◆ TASK PROMPT: Give the data below again exactly as written, without its pictures.

◆ RECORDED DATA:

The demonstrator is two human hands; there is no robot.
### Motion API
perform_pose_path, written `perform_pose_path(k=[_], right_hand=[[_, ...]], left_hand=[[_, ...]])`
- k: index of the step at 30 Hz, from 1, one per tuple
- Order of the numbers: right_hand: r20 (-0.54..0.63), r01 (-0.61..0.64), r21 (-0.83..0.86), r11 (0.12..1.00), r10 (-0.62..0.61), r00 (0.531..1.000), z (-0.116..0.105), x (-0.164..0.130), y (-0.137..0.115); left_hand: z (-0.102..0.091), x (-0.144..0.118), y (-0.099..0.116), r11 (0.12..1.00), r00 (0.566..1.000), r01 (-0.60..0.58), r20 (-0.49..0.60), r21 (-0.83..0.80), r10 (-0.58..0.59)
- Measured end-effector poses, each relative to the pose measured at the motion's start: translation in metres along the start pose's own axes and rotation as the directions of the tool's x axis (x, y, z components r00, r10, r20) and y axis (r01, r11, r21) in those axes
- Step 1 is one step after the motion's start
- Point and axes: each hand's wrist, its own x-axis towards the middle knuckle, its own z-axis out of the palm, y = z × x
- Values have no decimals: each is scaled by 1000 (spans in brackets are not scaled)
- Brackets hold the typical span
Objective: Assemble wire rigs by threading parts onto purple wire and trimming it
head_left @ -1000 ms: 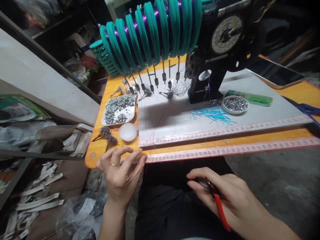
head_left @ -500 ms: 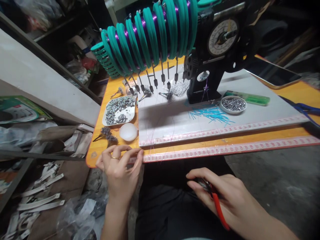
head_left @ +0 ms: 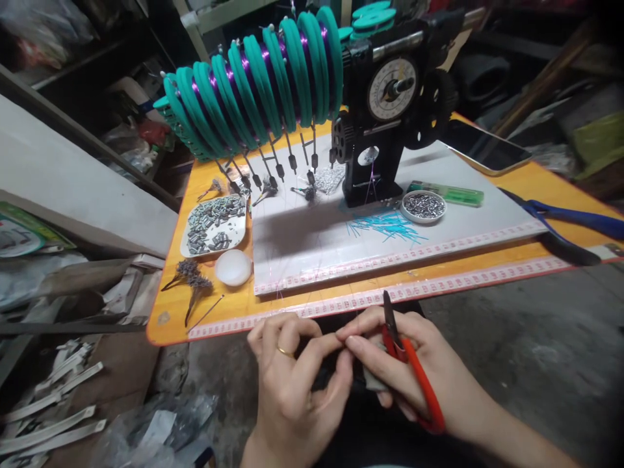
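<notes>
My left hand (head_left: 297,383) is in front of the table edge, its fingers bent and closed in a pinch. What it pinches, if anything, is too small to make out. My right hand (head_left: 419,364) meets it, thumb and forefinger touching the left fingertips. Across the right palm lie red-handled scissors (head_left: 414,370), dark blade pointing up. A greyish scrap (head_left: 374,381) shows under the right fingers. Fine purple threads (head_left: 373,177) run from the machine (head_left: 373,149) and its spools of purple line (head_left: 263,71) towards the table's front edge.
On the table (head_left: 166,318) are a white tray of grey weights (head_left: 214,224), a white cup (head_left: 233,268), dark wire bundles (head_left: 192,279), a dish of metal bits (head_left: 424,207), blue sticks (head_left: 387,225), blue-handled pliers (head_left: 560,221), a green box cutter (head_left: 448,194) and a phone (head_left: 485,146).
My left hand has moved right, off the table's front-left corner, to meet my right hand. The right hand has turned, so the scissors blade now points up. The view has shifted.
</notes>
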Motion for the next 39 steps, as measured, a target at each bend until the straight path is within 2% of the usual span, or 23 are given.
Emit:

◆ RESULT OF THIS TASK:
The demonstrator is two human hands; there is no robot.
### Motion API
perform_pose_path, written `perform_pose_path(k=[_], right_hand=[[_, ...]], left_hand=[[_, ...]])`
- k: index of the step at 30 Hz, from 1, one per tuple
- Order of the numbers: right_hand: r20 (-0.54..0.63), r01 (-0.61..0.64), r21 (-0.83..0.86), r11 (0.12..1.00), r10 (-0.62..0.61), r00 (0.531..1.000), z (-0.116..0.105), x (-0.164..0.130), y (-0.137..0.115); left_hand: z (-0.102..0.091), x (-0.144..0.118), y (-0.099..0.116), r11 (0.12..1.00), r00 (0.566..1.000), r01 (-0.60..0.58), r20 (-0.49..0.60), r21 (-0.83..0.80), r10 (-0.58..0.59)
- Measured end-effector poses, each relative to the pose measured at the motion's start: translation in metres along the start pose's own axes and rotation as the directions of the tool's x axis (x, y, z components r00, r10, r20) and y axis (r01, r11, r21) in those axes
- Step 1 is one step after the motion's start
- Point and axes: each hand's wrist, its own x-axis towards the middle knuckle, its own z-axis out of the palm, y = z × x
- Values have no decimals: each is scaled by 1000 (spans in brackets are not scaled)
- Brackets hold the typical span
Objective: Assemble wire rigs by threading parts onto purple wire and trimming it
head_left @ -1000 ms: 
head_left @ -500 ms: 
head_left @ +0 ms: 
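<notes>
My left hand (head_left: 297,383) is in front of the table edge, its fingers bent and closed in a pinch. What it pinches, if anything, is too small to make out. My right hand (head_left: 419,364) meets it, thumb and forefinger touching the left fingertips. Across the right palm lie red-handled scissors (head_left: 414,370), dark blade pointing up. A greyish scrap (head_left: 374,381) shows under the right fingers. Fine purple threads (head_left: 373,177) run from the machine (head_left: 373,149) and its spools of purple line (head_left: 263,71) towards the table's front edge.
On the table (head_left: 166,318) are a white tray of grey weights (head_left: 214,224), a white cup (head_left: 233,268), dark wire bundles (head_left: 192,279), a dish of metal bits (head_left: 424,207), blue sticks (head_left: 387,225), blue-handled pliers (head_left: 560,221), a green box cutter (head_left: 448,194) and a phone (head_left: 485,146).
My left hand has moved right, off the table's front-left corner, to meet my right hand. The right hand has turned, so the scissors blade now points up. The view has shifted.
</notes>
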Motion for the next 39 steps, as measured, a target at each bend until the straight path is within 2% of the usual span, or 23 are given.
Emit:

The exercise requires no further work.